Gianna reached over and patted my hand. "As soon as the situation blows over with Amanda, things will get better. I'll come over. Let me know what time you need me."

My father roared. "Hey, I'm dying in here. Doesn't anyone care?"

"Stupido," Grandma yelled. "Keep your pants on."

"Where's Mom?" I asked.

Grandma Rosa grunted while she made the sign of the cross. "She is off with those flighty real estate friends of hers at some awards banquet. God knows what she is doing."

"Awards banquet? But she hasn't sold anything." I was confused.

My grandmother waved her hand in an annoyed gesture. "Your mama—she is what they call a nutsy cookie."

I chuckled. "That's nutsy cuckoo, Grandma."

She grunted while she hunted around in the cabinet for something. "That works too."

Gianna raised her eyebrows at me. "They're both driving Grandma and me bonkers. I think
we
should get awards."

Grandma Rosa slammed a bottle of amaretto on the table and reached back into the cabinet for three shot glasses.

I raised my hand. "None for me."

"I think there is beer in the fridge." Grandma downed her drink in record time.

I shook my head, remembering the other night with embarrassment. "Thanks, but I'm done with beer."

Gianna grinned. "Oh, that's right. I want all the juicy details."

I feared the expression on my face might give me away. "What are you talking about?"

"Josie said he kissed you."

My cheeks grew hot. "I was drunk. He was all over me."

"Mike? I'll bet." Gianna winked.

Grandma Rosa's eyes widened, and she refilled her glass.

My father's voice shook the room. "Nobody cares about the breadwinner. Well, you'll care when there's no one to pay the bills around here."
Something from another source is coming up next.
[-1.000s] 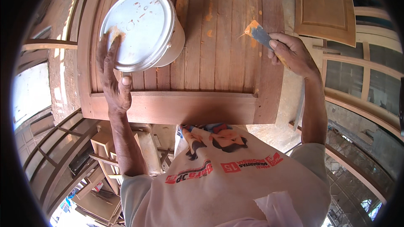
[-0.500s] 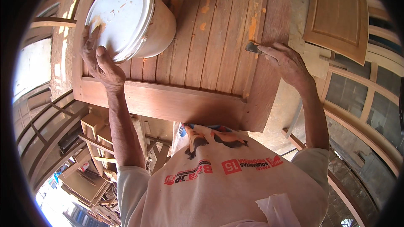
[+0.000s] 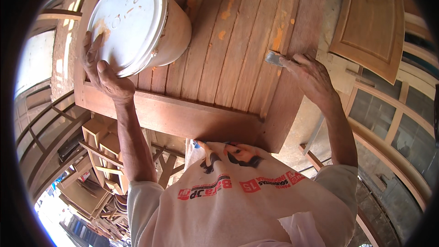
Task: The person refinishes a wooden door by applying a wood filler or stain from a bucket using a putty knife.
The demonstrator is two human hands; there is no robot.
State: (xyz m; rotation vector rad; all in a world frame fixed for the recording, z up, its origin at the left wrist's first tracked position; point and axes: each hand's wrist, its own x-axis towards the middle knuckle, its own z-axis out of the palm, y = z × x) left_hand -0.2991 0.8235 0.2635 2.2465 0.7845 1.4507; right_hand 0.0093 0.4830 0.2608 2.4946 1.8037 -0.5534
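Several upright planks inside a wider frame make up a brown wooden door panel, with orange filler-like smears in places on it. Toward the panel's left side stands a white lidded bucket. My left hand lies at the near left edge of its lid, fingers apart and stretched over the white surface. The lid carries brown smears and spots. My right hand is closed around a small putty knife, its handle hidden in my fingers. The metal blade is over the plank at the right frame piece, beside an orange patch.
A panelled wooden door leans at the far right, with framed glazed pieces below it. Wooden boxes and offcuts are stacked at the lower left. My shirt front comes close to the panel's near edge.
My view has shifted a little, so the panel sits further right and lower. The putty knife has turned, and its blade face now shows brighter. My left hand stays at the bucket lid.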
I sighed and rose from the table.

"No." Grandma gestured to my sister. "You go. I must talk to Sally."

Gianna groaned. "Oh, come on, Grandma."

My grandmother yelled something at her in Italian that we didn't understand and pointed to the living room. Gianna grabbed the tape measure and slunk out of the kitchen without another word.

"So what is this about you and the police officer?"

I was thunderstruck. "Where did you hear that?"

My grandmother reached into the fridge to get me a ginger ale. "Mrs. O'Brien saw you two having dinner earlier tonight. I guess that is why you are not hungry." She rolled her eyes at me.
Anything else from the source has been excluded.